Global Alignmentによって得られた矛盾の無い3D点群を利用して様々な下流タスクを解くことができる。
DUSt3Rの下流タスク性能
論文中では、以下の3Dビジョンタスクを下流タスクとして解いた場合にDUSt3Rが既存のSOTA手法に匹敵する性能を示したことが紹介されている↓
- Visual Localization
- Multi-view Pose Estimation
- Monocular Depth Estimation
- Multi-view Depth Estimation
- 3D Reconstruction
一方、従来の3Dビジョンの初期ステップであったFeature Matchingタスクについては、DUSt3Rの下流タスクとして解いても精度があまり良くなく、後に同研究チームからMASt3Rという改善手法が発表された。
逆に言うと、DUSt3Rは従来とアプローチが逆だからFeature Matchingの性能と関係なくトータルの3D復元性能が高いことを示している。
参考
今のところDUSt3Rの解説を日本語で読めるのはSpatial AI Networkの発表資料とコンピュータビジョン最前線の最終号「コンピュータビジョン最前線 Summer 2025」
派生研究
DUSt3Rの派生研究であるVGGT(Visual Geometry Grounded Transformer)はCVPR 2025でベストペーパーに選ばれた。
Many Congratulations to @jianyuan_wang, @MinghaoChen23, @n_karaev, Andrea Vedaldi, Christian Rupprecht and @davnov134 for winning the Best Paper Award @CVPR for "VGGT: Visual Geometry Grounded Transformer" 🥇🎉 🙌🙌 #CVPR2025!!!!!! pic.twitter.com/2nhX8jbMMX
— Visual Geometry Group (VGG) (@Oxford_VGG) June 13, 2025
余談
ここ数年流行りだったNeRFや3D Gaussian Splattingも最初のステップはStructure from Motionに依存していたことを考えると、DUSt3Rの登場によってまた大きな変化が起こりそうだ。

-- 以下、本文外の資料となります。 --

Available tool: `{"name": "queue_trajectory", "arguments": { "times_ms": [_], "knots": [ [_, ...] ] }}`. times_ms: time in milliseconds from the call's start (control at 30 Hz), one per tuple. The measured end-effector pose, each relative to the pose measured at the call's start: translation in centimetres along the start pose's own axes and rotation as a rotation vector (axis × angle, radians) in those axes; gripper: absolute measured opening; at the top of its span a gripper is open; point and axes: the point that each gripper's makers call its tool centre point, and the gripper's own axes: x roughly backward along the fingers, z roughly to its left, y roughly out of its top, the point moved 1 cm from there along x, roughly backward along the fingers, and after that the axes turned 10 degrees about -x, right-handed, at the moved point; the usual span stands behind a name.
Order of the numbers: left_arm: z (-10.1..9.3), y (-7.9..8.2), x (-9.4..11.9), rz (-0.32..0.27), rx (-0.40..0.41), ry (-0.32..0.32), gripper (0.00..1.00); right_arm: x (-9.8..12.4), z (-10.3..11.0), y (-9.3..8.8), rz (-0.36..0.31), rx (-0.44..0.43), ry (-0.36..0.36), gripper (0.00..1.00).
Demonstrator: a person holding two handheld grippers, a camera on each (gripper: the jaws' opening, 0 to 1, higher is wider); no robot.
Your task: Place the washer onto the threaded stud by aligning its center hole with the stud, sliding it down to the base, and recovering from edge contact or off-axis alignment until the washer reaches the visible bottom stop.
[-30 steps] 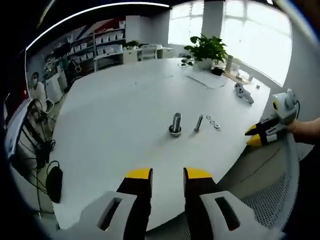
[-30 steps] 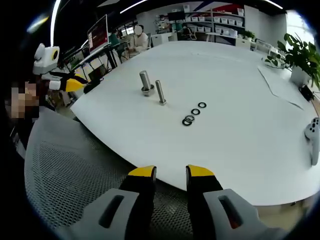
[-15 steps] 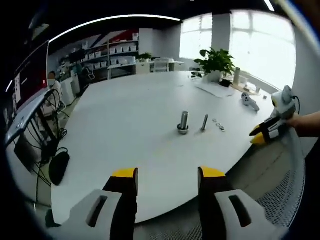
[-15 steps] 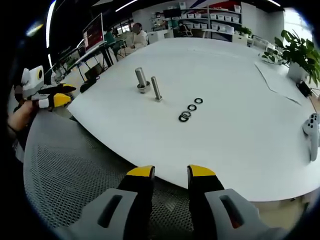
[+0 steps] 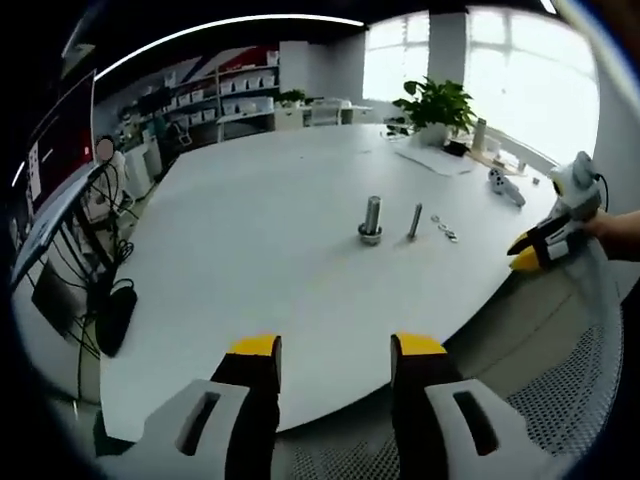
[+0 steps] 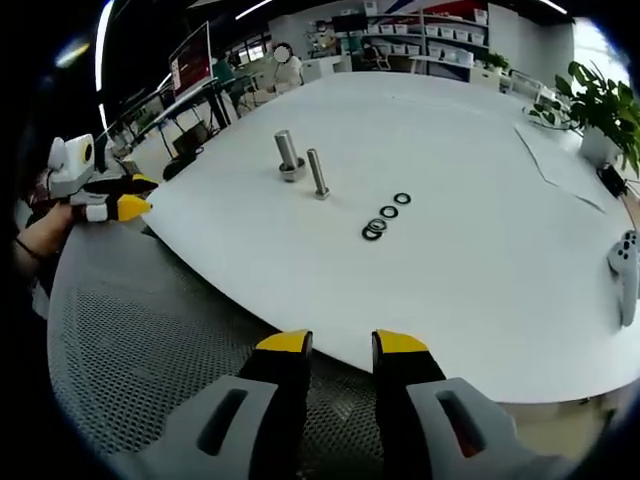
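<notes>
On the white table (image 6: 480, 290) we see the washers (image 6: 383, 219) as small dark rings with open centres, lying flat in a short loose row. In the right gripper view we count about four, though the nearest two seem to overlap and we cannot be sure of the number. In the left gripper view they shrink to tiny specks (image 5: 443, 228) just right of the studs.

Just left of the washers and a little farther off stands the threaded stud (image 6: 317, 173), a slim upright metal pin with nothing on its shaft. Just beside it, on the far left side, stands a thicker metal post (image 6: 288, 155) on a wider round base. In the left gripper view the same pair appears mid-table, the thick post (image 5: 371, 219) to the left and the slim stud (image 5: 414, 221) to the right.

Our right gripper (image 6: 338, 345) hangs low over the grey mesh seat (image 6: 150, 340) at the near edge of the table, well apart from the washers. Its yellow-tipped jaws stand a narrow gap apart with nothing between them. From the left gripper view we see it (image 5: 527, 252) at the right table edge, held in a hand (image 5: 612, 232).

Our left gripper (image 5: 335, 347) hovers off the near edge of the table, pointing across it at the studs, jaws spread wider and holding nothing. In the right gripper view it (image 6: 128, 196) sits at the left, beyond the table corner, gripped by a hand (image 6: 40, 232).

A potted plant (image 6: 600, 115) and a white game controller (image 6: 626, 270) sit at the far right.
</notes>
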Motion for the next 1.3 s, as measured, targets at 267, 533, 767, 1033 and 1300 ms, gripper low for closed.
{"name": "queue_trajectory", "arguments": {
  "times_ms": [267,533,767,1033,1300],
  "knots": [
    [0.7,-0.6,-0.8,0.000,-0.005,0.039,0.38,0.0,-0.1,0.1,-0.007,0.003,-0.008,0.27],
    [1.3,0.3,-0.6,-0.058,-0.044,0.084,0.37,-0.2,0.2,0.0,-0.001,0.027,0.014,0.27],
    [1.5,-0.3,-0.6,-0.034,-0.003,0.088,0.35,0.0,0.6,0.4,-0.013,0.046,0.044,0.27],
    [1.4,-0.2,-0.6,-0.045,0.011,0.079,0.37,-0.2,-0.5,0.6,0.088,0.066,0.143,0.28],
    [1.6,-0.4,-0.6,-0.037,0.043,0.084,0.32,-0.8,-2.5,3.6,0.090,0.125,0.127,0.30]
  ]
}}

Radiance Field系は視線依存の光の変化を捉えられるリアリティが大きな価値ではあるので、視点が減ってしまうと質感表現が追いつかなくなりそうだ。そこを補うのはマテリアル推定技術とかかな。
最近はAIツールの充実で研究論文を読むのが格段に楽になり、以前は時間的に難しかったザッピングも割とできるようになった。
公式に公開されるソースコードも、最近はGitHub Copilotの補助を借りて読むことができる。機械学習分野ではPythonがデファクトスタンダードになっているものの、Pythonコードは規模が大きくなると読みにくかったのでとても助かる。